Tuesday, September 11, 2012

I will miss you, friend

I have been so busy living my life that I haven't made time to write much...or at all. It is a sad irony that a death had to make me stop and spend time expressing how I feel.

Sad. I feel sad. I lost a friend last night, since I have moved here, we only communicated over Facebook and the occasional email and even less frequently when she was diagnosed with terminal cancer.

Someone should know I thought she was amazing. For me, she was always an example of compassion and I knew that she always had my back, even at the times when others she was close to were the ones attacking. I don't think that she will ever realize how the small things she did to reassure me really kept me going when I was burnt out at work and ready to throw in the towel. I will never forget our "girl's afternoons" when we, along with her two beautiful daughters would spoil our dinner with huge servings Margie's ice cream, and how she always seemed to know when I needed that.

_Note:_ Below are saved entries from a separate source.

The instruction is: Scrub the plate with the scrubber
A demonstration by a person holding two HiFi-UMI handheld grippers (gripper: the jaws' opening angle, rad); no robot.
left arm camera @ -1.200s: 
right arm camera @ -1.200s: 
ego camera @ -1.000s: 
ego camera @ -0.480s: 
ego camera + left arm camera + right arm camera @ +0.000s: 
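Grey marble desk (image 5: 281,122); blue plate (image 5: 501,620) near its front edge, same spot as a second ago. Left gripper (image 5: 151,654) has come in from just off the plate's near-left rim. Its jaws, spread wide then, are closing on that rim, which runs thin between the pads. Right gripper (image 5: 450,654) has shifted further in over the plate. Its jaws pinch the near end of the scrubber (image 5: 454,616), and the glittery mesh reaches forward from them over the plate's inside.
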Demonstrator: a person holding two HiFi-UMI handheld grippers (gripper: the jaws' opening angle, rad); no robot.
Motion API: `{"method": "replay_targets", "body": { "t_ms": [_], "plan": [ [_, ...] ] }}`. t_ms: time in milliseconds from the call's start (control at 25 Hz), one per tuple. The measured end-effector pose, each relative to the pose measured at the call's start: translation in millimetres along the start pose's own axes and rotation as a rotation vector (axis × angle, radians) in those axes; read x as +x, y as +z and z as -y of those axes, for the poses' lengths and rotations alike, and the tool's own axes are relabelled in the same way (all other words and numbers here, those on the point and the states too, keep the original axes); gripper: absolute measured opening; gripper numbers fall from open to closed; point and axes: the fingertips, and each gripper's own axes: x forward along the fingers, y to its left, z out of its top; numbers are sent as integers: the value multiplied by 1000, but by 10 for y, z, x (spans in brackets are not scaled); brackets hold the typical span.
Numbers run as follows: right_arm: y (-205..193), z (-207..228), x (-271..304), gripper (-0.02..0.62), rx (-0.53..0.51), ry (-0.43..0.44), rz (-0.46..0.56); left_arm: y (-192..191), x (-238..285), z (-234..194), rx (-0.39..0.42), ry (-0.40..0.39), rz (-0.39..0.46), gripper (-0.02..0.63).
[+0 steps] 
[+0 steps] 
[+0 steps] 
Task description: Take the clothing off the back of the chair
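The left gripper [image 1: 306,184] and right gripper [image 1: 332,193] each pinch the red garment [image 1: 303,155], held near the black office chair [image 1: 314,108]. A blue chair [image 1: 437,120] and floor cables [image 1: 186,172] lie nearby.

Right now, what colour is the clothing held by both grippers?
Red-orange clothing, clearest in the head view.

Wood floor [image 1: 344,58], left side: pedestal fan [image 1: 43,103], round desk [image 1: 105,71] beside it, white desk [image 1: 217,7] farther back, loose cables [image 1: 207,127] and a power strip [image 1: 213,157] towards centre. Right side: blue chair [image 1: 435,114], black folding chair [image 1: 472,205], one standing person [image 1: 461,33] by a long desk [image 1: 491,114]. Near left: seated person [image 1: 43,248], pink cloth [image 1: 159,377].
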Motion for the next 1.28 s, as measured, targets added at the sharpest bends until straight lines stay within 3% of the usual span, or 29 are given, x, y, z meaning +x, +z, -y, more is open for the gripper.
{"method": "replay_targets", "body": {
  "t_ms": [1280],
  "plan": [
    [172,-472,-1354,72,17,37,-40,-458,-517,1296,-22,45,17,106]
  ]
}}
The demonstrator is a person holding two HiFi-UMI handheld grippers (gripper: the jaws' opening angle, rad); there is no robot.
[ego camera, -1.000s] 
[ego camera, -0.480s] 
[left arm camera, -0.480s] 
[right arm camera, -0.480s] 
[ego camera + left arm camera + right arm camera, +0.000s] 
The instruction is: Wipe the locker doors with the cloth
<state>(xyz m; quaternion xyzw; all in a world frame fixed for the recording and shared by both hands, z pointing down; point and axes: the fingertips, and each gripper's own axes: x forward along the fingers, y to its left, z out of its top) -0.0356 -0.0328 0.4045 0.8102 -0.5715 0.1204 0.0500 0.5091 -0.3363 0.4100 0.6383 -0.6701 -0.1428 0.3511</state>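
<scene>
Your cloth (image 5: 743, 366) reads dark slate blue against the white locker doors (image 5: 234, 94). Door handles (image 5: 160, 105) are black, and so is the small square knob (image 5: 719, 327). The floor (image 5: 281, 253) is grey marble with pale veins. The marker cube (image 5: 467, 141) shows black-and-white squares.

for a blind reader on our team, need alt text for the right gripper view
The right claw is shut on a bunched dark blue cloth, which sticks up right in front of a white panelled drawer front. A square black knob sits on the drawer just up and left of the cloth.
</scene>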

Those beautiful girls, it seems so wrong. They should have their mother, but I can't help but think that even though she was taken away from them so young, everything they needed to learn from her, she taught them before 730p last night. Through her example, they will know how to persevere though life may challenge them, to have respect and compassion for others and to hold their ground in the face of adversity.

Though she may not have seemed that way all the time to everyone, my friend was an incredibly strong woman that loved so much and the world will truly be a different place now that she has left us.

I don't any more words, just tears. And prayers for her family. May God bless them on this and everyday and may he ease their pain.